There are other methods, but these are the two most common ones that I have encountered. Of note in both cases, the estimates are not produced in terms of units of time. Rather they are merely expressions of Relative Effort. There are several good reasons for this approach, but principally it is recognition of the variations of team dynamics, experience and productivity. For example: Using the Fibonacci Sequence scale, a task ranked as a five for a highly efficient and very experienced developer might take one day to complete whereas it might take a junior developer five days to complete. Alternatively, the same time differences may exist between two senior developers with very similar experience. This may have nothing to do with the overall aptitude of the individuals, but may be due to a personal problem solving style that is more effective in that specific instance. Or one developer may have solved a similar problem in the past that caused the solution of this particular problem to be obvious. Relative Effort is thus a good comparative yardstick.

While both of these methods are effective and widely used, I believe they do not take into account the underlying elements that affect effort and uncertainty. I have thus developed a different model that I find to be very effective. This model is also consistent with the way I develop rankings of Stories, Defects and Risk. If you’ve already read my articles on these topics you will know where this is headed, so here we go…

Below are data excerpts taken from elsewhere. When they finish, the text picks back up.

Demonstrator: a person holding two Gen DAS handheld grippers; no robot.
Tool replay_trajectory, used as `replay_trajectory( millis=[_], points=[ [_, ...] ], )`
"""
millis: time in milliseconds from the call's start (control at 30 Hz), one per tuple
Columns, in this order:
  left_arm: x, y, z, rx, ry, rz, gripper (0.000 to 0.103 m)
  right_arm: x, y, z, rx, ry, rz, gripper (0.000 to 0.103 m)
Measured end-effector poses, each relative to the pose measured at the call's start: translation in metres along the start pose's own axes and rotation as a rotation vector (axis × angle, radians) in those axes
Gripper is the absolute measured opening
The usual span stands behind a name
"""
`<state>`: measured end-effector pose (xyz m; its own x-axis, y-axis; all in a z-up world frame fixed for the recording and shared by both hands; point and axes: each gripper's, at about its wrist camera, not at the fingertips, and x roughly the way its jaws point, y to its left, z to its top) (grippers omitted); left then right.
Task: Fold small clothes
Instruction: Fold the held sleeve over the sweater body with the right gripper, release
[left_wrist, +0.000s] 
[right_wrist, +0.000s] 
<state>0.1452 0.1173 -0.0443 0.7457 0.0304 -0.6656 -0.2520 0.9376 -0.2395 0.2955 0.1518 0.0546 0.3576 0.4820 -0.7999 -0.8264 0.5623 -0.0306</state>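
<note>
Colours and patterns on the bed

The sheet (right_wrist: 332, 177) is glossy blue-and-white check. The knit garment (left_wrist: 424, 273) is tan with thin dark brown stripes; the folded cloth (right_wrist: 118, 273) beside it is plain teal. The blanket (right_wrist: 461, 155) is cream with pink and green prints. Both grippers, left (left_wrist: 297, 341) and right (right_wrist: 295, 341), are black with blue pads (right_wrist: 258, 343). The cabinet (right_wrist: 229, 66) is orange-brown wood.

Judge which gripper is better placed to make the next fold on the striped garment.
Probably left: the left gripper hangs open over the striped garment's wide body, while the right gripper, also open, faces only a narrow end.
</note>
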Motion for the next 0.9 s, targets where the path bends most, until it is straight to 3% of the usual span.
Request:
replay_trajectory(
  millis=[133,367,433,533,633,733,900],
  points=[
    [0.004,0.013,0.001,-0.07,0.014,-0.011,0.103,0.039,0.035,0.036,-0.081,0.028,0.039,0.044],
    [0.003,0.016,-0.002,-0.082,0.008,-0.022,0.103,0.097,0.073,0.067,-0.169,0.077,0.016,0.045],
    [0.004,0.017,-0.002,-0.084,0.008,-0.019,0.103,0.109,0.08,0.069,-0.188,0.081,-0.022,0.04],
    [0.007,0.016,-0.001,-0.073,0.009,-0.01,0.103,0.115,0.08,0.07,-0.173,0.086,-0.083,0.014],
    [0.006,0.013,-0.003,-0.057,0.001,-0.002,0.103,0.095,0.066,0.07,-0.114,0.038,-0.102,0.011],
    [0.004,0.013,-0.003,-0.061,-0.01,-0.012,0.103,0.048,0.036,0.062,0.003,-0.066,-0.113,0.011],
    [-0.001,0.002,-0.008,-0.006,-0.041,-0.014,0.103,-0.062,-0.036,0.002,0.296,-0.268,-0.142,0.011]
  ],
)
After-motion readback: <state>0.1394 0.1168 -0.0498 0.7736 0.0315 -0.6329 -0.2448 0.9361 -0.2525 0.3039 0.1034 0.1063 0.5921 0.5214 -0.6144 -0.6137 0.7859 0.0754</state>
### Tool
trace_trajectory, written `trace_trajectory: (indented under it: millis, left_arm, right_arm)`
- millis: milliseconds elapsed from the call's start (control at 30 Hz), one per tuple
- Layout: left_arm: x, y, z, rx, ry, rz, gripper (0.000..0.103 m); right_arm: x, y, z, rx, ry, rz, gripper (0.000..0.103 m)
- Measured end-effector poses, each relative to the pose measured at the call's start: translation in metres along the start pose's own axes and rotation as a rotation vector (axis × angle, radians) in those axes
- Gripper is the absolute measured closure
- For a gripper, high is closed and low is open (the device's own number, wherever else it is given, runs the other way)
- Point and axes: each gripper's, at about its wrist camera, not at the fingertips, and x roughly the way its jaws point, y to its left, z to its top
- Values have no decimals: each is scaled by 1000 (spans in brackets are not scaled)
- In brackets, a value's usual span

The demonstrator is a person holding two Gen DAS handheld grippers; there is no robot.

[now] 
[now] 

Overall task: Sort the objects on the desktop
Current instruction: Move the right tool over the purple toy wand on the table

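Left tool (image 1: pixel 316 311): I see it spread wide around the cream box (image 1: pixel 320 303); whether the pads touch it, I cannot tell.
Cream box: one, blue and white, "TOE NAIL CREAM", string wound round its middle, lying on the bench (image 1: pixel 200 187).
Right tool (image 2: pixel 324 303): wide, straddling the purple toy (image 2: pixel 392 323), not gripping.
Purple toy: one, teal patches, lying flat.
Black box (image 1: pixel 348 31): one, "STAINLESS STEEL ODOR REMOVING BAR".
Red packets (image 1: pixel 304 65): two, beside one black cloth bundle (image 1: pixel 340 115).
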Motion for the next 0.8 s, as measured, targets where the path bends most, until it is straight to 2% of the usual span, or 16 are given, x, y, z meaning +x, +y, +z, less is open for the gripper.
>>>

Developing The Effort Matrix

As I enumerated (in part) above by the multitude of factors that affect our ability to accurately estimate effort, it is clear that accurate estimation requires a multidimensional view to produce accurate and effective estimates. The challenge, however, is which dimensions do we measure? If we were to classify the possibilities using a SWOT (see my article on managing Risk: Five Simple Steps To Agile Risk Management) according to Internal vs. External influences, we can eliminate many of the candidates by simply focusing our attention on the things over which we have influence and conversely paying less attention to those that we can’t. I also keep the vectors to two so as to keep the process as simple as possible so that we actually use the process and don’t try to sidestep it because it is too cumbersome. Using two vectors also maintains a consistency with the other areas of the methodology. Here is what I’ve found works best:

Story Size

Story size is an estimate of the relative scale of the work in terms of actual development effort.

Value Guidelines
5
  • An extremely large story
  • Too large to accurately estimate
  • Should almost certainly be broken down into a set of smaller Stories
  • May be a candidate for separation into a new project
4
  • A very large Story
  • Requires the focused effort of a developer for a long period of time – Think in terms of more than a week of work
  • Should consider breaking it down into a set of smaller stories
3
  • A moderately large story
  • Think in terms of two to five days of work
2
  • Think in terms of a roughly a day or two of work
1
  • A very small story representing tiny effort level.
  • Think in terms of only a few hours of work.

The wording provided here is a suggestion. Develop wording that works best for your team. Remember that these are guidelines – not rules.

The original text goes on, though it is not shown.